[llvm-dev] [DWARFv5] Reading the .debug_str_offsets section

Wed Jul 5 13:34:30 PDT 2017

There was some discussion about this in D34765, and I had a follow-up
chat with Wolfgang separately, plus spent a fair amount of time in
reading and thinking today.  I thought I would write my understanding
all down here so we can reach a common understanding of how it ought
to work, and therefore what our code should do.

For any non-DWARF-experts who might be interested, in principle this
section is straightforward: It's an array of offsets into .debug_str,
which in turn is a standard object-file string section.  The idea
behind .debug_str_offsets is that string references from other parts
of the DWARF can use an index into the array, instead of a direct
reference to the string section.  This means we end up with only one
object-file relocation per string, rather than one per reference.
Fewer relocations = smaller object files and faster link times.
To the extent that strings are referenced more than once, we win.

The devil is in the details.  There are three distinct interesting
cases, when we are talking about the standard DWARF layout of this
section, and then some wrinkles added by the GCC split-DWARF style
which does not use exactly the same layout.  [And then the DWARF
committee failed to use a different section name.  Our bad.]

First the three cases for standard DWARF.  These the "normal" (or
relocatable/executable) case, the "split" case, and the "package" case.

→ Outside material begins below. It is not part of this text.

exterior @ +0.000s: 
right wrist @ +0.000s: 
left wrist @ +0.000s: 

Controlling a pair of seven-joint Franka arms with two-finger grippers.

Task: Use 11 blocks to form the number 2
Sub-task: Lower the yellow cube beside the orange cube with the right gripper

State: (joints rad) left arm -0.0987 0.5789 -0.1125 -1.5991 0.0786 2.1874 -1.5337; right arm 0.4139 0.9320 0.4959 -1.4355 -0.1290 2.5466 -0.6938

(a) For a .o file, the compiler produces a .debug_str_offsets section
which has one or more "contributions" in it.  Each contribution has a
header, which gives its size and whether the array elements are 32 or 
64 bits wide.  Any DWARF compile-unit or type-unit that uses the array
(that is, any unit that uses any of the "strx" forms) has a 
DW_AT_str_offsets_base attribute that points to the 0th element of the
array.  The producer chooses whether to have one contribution shared by
all units, one contribution per unit, or somewhere in between.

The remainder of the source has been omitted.